Keywords: gene therapy, transgenic mice
Cystic fibrosis (CF) is caused by mutations in the gene encoding the cystic fibrosis transmembrane conductance regulator (CFTR) (1, 2). The disease affects many organs, including the intestine, pancreas, lung, sweat gland duct, liver, gallbladder, and vas deferens. In these organs, CFTR is expressed in epithelia, where it forms a regulated anion channel, and loss of its function causes defective transepithelial electrolyte transport. Disease of the pulmonary airways is the current main cause of morbidity and mortality in humans.

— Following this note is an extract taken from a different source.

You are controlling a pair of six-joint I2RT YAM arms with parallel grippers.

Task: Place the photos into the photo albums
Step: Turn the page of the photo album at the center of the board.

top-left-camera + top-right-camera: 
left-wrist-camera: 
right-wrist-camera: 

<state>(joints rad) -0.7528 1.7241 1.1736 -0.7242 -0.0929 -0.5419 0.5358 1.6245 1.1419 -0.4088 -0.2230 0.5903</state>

Previous work demonstrated that expressing CFTR in CF cells could restore defective anion transport (3, 4). Those and additional observations suggested that transfer of the CFTR cDNA to CF epithelia might prevent and/or treat disease (5–7). Hence, several viral and nonviral vectors have been developed to deliver the CFTR cDNA to airway epithelia. Adeno-associated virus (AAV) is one of the vectors that have shown promise for CF gene transfer (6, 7). Advantages of AAV vectors are that transgene expression can be prolonged, they retain no protein-coding sequences, and the safety profile is encouraging. In addition, AAV vectors that target human airway epithelia from the apical surface have been developed (8–13). However, one limitation of AAV vectors is the relatively short packaging capacity. AAV has a genomic sequence of 4,700–4,900 bp, and although results vary, most data suggest that AAV vectors have a limited ability to incorporate long cDNA sequences (14–19). For CF gene transfer, it has not been feasible to incorporate the full-length CFTR cDNA (4,450 bp) together with a full promoter and other regulatory elements into an expression cassette.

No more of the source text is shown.